Blogue de Paul Roux Les amoureux du français.

Blogue de Paul Roux « Les amoureux du français », Cyberpresse, le vendredi 30 mars 2007

«Au cours de la campagne électorale, écrit Jacques Lanciault, plusieurs lecteurs et quelques journalistes ont utilisé le mot pour désigner des paroles prononcées par des chefs de parti. Cependant, je ne trouve nulle part de définition me précisant le sens de ce mot, autre que celle l’associant à vidéoclip, une relation qui, me semble-t-il, n’est pas appropriée dans le contexte des phrases-exemples mentionnées ci-dessous. Pourriez-vous me renseigner?»
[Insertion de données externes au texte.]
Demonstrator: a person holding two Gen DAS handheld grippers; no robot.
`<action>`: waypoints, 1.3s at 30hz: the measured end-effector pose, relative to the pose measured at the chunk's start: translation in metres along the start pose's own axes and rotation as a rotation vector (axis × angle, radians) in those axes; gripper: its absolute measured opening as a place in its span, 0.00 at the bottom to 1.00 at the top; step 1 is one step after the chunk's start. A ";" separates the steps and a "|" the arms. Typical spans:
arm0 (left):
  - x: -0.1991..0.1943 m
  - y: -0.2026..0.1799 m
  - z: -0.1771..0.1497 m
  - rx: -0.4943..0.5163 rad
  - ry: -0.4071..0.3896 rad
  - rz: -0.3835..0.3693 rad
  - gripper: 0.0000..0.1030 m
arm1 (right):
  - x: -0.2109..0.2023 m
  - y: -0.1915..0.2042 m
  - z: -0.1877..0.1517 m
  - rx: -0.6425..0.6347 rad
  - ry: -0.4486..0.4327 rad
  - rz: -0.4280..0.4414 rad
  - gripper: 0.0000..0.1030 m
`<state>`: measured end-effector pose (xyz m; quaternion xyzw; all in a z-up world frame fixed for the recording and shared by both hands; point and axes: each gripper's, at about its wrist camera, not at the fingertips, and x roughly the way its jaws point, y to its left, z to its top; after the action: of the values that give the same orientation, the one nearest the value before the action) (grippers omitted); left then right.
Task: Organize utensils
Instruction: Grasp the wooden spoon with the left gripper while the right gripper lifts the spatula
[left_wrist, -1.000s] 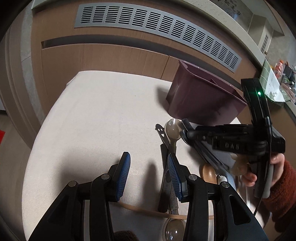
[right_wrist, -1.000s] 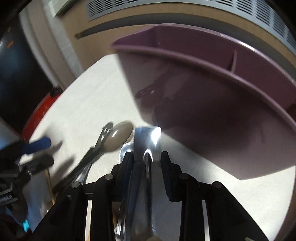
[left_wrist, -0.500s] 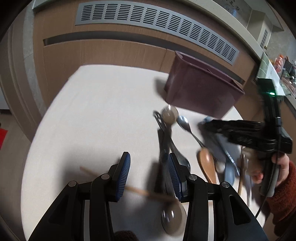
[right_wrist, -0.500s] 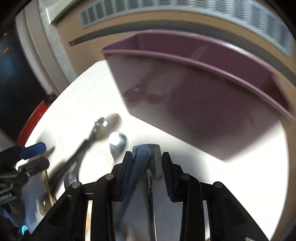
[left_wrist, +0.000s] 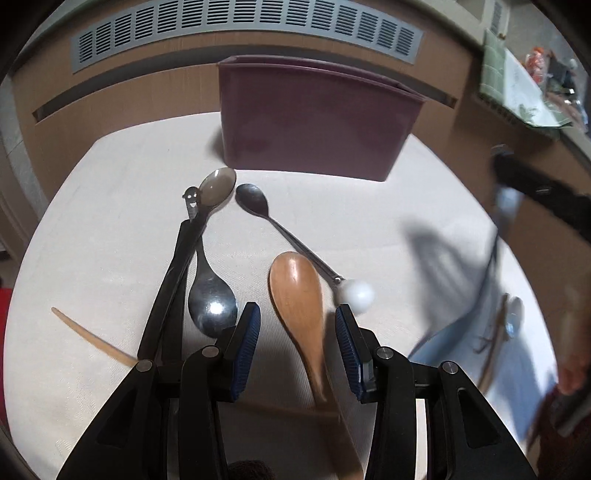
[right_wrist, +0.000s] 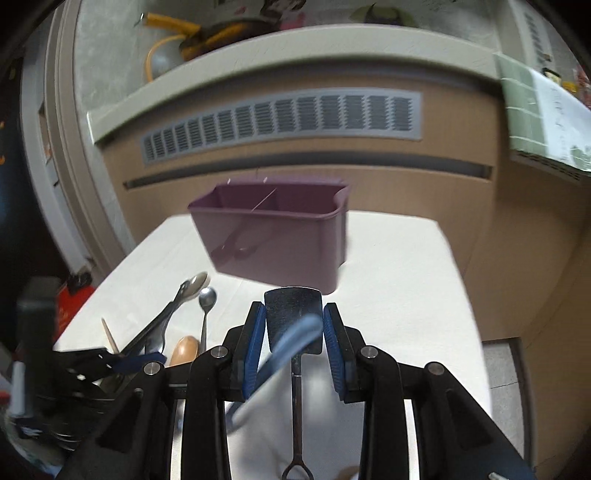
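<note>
The right tongs (right_wrist: 293, 330) are closed on two utensils at once: a flat metal spatula with a thin dark handle (right_wrist: 293, 317) and a pale blue plastic handle (right_wrist: 288, 347), blurred, so its type cannot be told; both are held clear of the cream cloth-covered tabletop (right_wrist: 399, 280). The maroon plastic divided caddy (right_wrist: 271, 236) stands at the far side of the tabletop, well ahead of the right tongs and showing no utensils inside.

The left tongs (left_wrist: 297, 349) are open and hold nothing; the brown wooden spoon (left_wrist: 297, 299) lies on the tabletop between their pads. Just beside it lie a small dark metal spoon with a white ball end (left_wrist: 258, 205), a larger steel spoon (left_wrist: 212, 299), a black-handled tool with a smiley cut-out (left_wrist: 177, 266) and a thin wooden stick (left_wrist: 92, 338).

Step in hand, as judged: transfer of the gripped pair to the caddy. The next move calls for carrying the right tongs above the caddy rim, aligning over one compartment, then releasing; gripping two items together risks one slipping.
</note>
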<state>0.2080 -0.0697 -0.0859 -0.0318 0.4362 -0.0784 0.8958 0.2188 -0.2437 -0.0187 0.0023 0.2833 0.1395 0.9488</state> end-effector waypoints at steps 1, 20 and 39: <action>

Exemple : « À force de voir Mario Dumont livrer ses clips, avec chaque fois son petit rire adolescent… ». La Presse, le 4 mars 2007.

Exemple : « … mais ils ne sont pas au cœur des préoccupations des chefs trop occupés à sortir clips et lapins. » Josée Boileau, Le Devoir, 17 mars 2007.

Moi aussi, je ne crois pas que le mot clip décrive bien ces phrases-chocs que lancent avec habilité certains de nos politiciens. Car les clips vidéo, généralement bourrés d’effets spéciaux, évoquent bien plus des images que des mots. Le grand Robert emploie plutôt la locution pour décrire une «formule-choc prononcée dans un contexte politique».

- Les petites phrases des hommes politiques.

- Les phrases politiques d’un week-end d’élections.

- « (…) les dernières bisbilles provoquées par la dernière petite phrase du moment » (Libération, 17 nov. 1983).

On pourrait aussi parler de phrases assassines ou de sous-entendus assassins.

Et vous, avez-vous une suggestion?

Le vendredi 30 mars 2007, Georges Léonard

Que pensez-vous de phrase-punch?

Le vendredi 30 mars 2007, Yvon Thivierge

Pourquoi pas « charges » pour désigner ces phrases assassines comme ces petites bombes que M. Lagacé envoie un peu partout sur son blogue? Après tout, ces petites salves verbales n’ont-elles pas pour but d’éliminer l’adversaire?

Le vendredi 30 mars 2007, Yvan Efraissard

En anglais on en est à parler des “sound-bites” conpactes et concises que les hommes et femmes politiques enregistrent pour les nouvelles radio-télévisées. Pourrait=on en dériver un équivalent français comme “boutade, répartie ou capsule audio, médiatique ou sonore” ?

Le vendredi 30 Mars 2007, Yvon Thivierge

Je ne comprends pas vraiment le sens de clip ; est ce que cela pourrait être l’équivalent de piques dans l’expression «lancer des piques» ?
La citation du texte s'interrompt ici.